PROVIDED ENTRIES

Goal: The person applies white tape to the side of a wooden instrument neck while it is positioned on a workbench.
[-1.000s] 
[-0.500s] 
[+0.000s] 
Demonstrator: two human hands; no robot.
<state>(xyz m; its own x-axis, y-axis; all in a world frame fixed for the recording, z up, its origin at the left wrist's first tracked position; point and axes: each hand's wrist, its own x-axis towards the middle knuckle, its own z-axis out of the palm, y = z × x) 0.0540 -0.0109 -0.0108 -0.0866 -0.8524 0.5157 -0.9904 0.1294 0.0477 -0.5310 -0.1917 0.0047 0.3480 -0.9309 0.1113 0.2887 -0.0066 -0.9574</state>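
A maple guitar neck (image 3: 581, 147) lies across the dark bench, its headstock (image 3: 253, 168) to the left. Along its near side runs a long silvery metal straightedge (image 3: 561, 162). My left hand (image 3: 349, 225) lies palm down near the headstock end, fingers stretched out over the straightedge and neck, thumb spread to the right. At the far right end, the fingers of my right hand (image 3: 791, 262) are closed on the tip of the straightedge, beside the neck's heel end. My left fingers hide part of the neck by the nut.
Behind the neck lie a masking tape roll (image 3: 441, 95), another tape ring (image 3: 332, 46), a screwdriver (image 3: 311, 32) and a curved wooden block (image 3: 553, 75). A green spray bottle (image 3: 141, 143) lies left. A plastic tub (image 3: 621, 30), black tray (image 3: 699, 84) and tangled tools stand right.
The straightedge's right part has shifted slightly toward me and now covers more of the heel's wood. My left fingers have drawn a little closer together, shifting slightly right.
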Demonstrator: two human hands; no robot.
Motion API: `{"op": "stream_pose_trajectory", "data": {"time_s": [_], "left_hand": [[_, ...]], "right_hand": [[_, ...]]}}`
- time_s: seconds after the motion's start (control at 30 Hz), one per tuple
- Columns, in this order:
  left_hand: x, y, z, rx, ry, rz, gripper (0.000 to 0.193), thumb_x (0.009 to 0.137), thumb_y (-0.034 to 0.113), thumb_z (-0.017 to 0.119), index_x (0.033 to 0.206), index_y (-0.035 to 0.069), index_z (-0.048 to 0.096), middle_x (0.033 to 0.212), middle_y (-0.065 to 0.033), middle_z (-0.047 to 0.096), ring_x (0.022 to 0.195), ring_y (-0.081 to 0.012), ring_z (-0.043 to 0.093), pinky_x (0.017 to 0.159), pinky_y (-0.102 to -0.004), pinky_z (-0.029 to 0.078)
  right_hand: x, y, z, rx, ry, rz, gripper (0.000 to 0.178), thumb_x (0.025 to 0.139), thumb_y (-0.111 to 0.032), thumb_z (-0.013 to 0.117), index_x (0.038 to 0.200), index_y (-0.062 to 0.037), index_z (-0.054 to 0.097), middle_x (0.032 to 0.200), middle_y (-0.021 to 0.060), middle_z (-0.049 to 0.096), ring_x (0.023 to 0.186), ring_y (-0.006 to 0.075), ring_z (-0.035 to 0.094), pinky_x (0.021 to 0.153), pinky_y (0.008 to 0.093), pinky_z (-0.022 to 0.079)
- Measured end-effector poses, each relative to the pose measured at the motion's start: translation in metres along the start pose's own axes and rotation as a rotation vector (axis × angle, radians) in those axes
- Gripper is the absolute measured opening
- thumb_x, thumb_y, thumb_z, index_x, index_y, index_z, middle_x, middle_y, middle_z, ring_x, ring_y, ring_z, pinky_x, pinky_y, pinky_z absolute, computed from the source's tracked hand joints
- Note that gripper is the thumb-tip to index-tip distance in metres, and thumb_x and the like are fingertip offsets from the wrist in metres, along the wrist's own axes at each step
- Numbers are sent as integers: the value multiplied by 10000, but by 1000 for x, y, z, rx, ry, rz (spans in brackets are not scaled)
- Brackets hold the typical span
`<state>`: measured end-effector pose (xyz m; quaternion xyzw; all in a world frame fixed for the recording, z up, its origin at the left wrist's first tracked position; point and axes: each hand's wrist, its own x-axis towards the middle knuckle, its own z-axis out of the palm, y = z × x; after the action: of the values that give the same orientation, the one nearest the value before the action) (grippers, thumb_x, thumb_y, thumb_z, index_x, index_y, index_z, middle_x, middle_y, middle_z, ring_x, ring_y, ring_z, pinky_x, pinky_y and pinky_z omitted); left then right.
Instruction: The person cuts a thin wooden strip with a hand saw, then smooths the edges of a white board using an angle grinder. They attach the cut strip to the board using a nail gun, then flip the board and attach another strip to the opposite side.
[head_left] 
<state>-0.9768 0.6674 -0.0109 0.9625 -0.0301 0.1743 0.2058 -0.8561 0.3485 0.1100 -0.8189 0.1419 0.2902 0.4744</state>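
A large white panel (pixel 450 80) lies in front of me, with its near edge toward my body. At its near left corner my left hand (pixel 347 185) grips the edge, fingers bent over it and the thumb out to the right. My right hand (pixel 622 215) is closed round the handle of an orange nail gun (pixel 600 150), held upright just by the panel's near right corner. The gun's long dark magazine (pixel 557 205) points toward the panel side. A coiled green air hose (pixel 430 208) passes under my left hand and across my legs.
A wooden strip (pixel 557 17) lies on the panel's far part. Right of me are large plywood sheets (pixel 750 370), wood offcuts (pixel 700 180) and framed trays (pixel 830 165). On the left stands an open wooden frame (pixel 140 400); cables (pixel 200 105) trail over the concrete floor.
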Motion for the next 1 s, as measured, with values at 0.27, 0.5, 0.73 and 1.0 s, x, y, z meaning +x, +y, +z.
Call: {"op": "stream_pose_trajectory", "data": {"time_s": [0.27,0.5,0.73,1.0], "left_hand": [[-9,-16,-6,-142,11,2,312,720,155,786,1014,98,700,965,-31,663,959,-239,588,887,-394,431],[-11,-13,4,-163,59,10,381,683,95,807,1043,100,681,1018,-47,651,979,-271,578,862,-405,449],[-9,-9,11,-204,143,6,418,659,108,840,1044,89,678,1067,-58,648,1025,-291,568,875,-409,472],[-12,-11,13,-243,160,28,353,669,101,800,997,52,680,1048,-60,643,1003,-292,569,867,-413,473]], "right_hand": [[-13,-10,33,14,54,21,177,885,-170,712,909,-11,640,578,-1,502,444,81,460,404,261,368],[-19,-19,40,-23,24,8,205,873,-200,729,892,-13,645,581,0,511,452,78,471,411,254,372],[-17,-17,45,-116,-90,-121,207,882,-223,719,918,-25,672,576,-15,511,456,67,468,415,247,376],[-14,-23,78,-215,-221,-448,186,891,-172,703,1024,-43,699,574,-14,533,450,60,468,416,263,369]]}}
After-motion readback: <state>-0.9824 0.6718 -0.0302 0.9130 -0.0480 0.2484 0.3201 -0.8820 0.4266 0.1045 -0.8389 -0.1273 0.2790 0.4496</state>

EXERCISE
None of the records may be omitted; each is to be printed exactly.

YOUR SOLUTION
Goal: The person applies white tape to the side of a wooden instrument neck while it is positioned on a workbench.
[-1.000s] 
[-0.500s] 
[+0.000s] 
Demonstrator: two human hands; no robot.
<state>(xyz m; its own x-axis, y-axis; all in a world frame fixed for the recording, z up, its origin at the left wrist's first tracked position; point and axes: each hand's wrist, its own x-axis towards the middle knuckle, its own z-axis out of the palm, y = z × x) 0.0540 -0.0109 -0.0108 -0.0866 -0.8524 0.5157 -0.9904 0.1294 0.0477 -0.5310 -0.1917 0.0047 0.3480 -0.9309 0.1113 0.2887 -0.0066 -0.9574</state>
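A maple guitar neck (image 3: 581, 147) lies across the dark bench, its headstock (image 3: 253, 168) to the left. Along its near side runs a long silvery metal straightedge (image 3: 561, 162). My left hand (image 3: 349, 225) lies palm down near the headstock end, fingers stretched out over the straightedge and neck, thumb spread to the right. At the far right end, the fingers of my right hand (image 3: 791, 262) are closed on the tip of the straightedge, beside the neck's heel end. My left fingers hide part of the neck by the nut.
Behind the neck lie a masking tape roll (image 3: 441, 95), another tape ring (image 3: 332, 46), a screwdriver (image 3: 311, 32) and a curved wooden block (image 3: 553, 75). A green spray bottle (image 3: 141, 143) lies left. A plastic tub (image 3: 621, 30), black tray (image 3: 699, 84) and tangled tools stand right.
The straightedge's right part has shifted slightly toward me and now covers more of the heel's wood. My left fingers have drawn a little closer together, shifting slightly right.
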Demonstrator: two human hands; no robot.
Motion API: `{"op": "stream_pose_trajectory", "data": {"time_s": [_], "left_hand": [[_, ...]], "right_hand": [[_, ...]]}}`
- time_s: seconds after the motion's start (control at 30 Hz), one per tuple
- Columns, in this order:
  left_hand: x, y, z, rx, ry, rz, gripper (0.000 to 0.193), thumb_x (0.009 to 0.137), thumb_y (-0.034 to 0.113), thumb_z (-0.017 to 0.119), index_x (0.033 to 0.206), index_y (-0.035 to 0.069), index_z (-0.048 to 0.096), middle_x (0.033 to 0.212), middle_y (-0.065 to 0.033), middle_z (-0.047 to 0.096), ring_x (0.022 to 0.195), ring_y (-0.081 to 0.012), ring_z (-0.043 to 0.093), pinky_x (0.017 to 0.159), pinky_y (-0.102 to -0.004), pinky_z (-0.029 to 0.078)
  right_hand: x, y, z, rx, ry, rz, gripper (0.000 to 0.178), thumb_x (0.025 to 0.139), thumb_y (-0.111 to 0.032), thumb_z (-0.013 to 0.117), index_x (0.038 to 0.200), index_y (-0.062 to 0.037), index_z (-0.054 to 0.097), middle_x (0.032 to 0.200), middle_y (-0.021 to 0.060), middle_z (-0.049 to 0.096), ring_x (0.023 to 0.186), ring_y (-0.006 to 0.075), ring_z (-0.035 to 0.094), pinky_x (0.021 to 0.153), pinky_y (0.008 to 0.093), pinky_z (-0.022 to 0.079)
- Measured end-effector poses, each relative to the pose measured at the motion's start: translation in metres along the start pose's own axes and rotation as a rotation vector (axis × angle, radians) in those axes
- Gripper is the absolute measured opening
- thumb_x, thumb_y, thumb_z, index_x, index_y, index_z, middle_x, middle_y, middle_z, ring_x, ring_y, ring_z, pinky_x, pinky_y, pinky_z absolute, computed from the source's tracked hand joints
- Note that gripper is the thumb-tip to index-tip distance in metres, and thumb_x and the like are fingertip offsets from the wrist in metres, along the wrist's own axes at each step
- Numbers are sent as integers: the value multiplied by 10000, but by 1000 for x, y, z, rx, ry, rz (spans in brackets are not scaled)
- Brackets hold the typical span
`<state>`: measured end-effector pose (xyz m; quaternion xyzw; all in a world frame fixed for the recording, z up, its origin at the left wrist's first tracked position; point and axes: each hand's wrist, its own x-axis towards the middle knuckle, its own z-axis out of the palm, y = z × x; after the action: of the values that give the same orientation, the one nearest the value before the action) (grippers, thumb_x, thumb_y, thumb_z, index_x, index_y, index_z, middle_x, middle_y, middle_z, ring_x, ring_y, ring_z, pinky_x, pinky_y and pinky_z omitted); left then right.
Instruction: The person cuts a thin wooden strip with a hand saw, then smooths the edges of a white board using an angle grinder. They attach the cut strip to the board using a nail gun, then flip the board and attach another strip to the opposite side.
[head_left] 
<state>-0.9768 0.6674 -0.0109 0.9625 -0.0301 0.1743 0.2058 -0.8561 0.3485 0.1100 -0.8189 0.1419 0.2902 0.4744</state>
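A large white panel (pixel 450 80) lies in front of me, with its near edge toward my body. At its near left corner my left hand (pixel 347 185) grips the edge, fingers bent over it and the thumb out to the right. My right hand (pixel 622 215) is closed round the handle of an orange nail gun (pixel 600 150), held upright just by the panel's near right corner. The gun's long dark magazine (pixel 557 205) points toward the panel side. A coiled green air hose (pixel 430 208) passes under my left hand and across my legs.
A wooden strip (pixel 557 17) lies on the panel's far part. Right of me are large plywood sheets (pixel 750 370), wood offcuts (pixel 700 180) and framed trays (pixel 830 165). On the left stands an open wooden frame (pixel 140 400); cables (pixel 200 105) trail over the concrete floor.
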Motion for the next 1 s, as measured, with values at 0.27, 0.5, 0.73 and 1.0 s, x, y, z meaning +x, +y, +z.
Call: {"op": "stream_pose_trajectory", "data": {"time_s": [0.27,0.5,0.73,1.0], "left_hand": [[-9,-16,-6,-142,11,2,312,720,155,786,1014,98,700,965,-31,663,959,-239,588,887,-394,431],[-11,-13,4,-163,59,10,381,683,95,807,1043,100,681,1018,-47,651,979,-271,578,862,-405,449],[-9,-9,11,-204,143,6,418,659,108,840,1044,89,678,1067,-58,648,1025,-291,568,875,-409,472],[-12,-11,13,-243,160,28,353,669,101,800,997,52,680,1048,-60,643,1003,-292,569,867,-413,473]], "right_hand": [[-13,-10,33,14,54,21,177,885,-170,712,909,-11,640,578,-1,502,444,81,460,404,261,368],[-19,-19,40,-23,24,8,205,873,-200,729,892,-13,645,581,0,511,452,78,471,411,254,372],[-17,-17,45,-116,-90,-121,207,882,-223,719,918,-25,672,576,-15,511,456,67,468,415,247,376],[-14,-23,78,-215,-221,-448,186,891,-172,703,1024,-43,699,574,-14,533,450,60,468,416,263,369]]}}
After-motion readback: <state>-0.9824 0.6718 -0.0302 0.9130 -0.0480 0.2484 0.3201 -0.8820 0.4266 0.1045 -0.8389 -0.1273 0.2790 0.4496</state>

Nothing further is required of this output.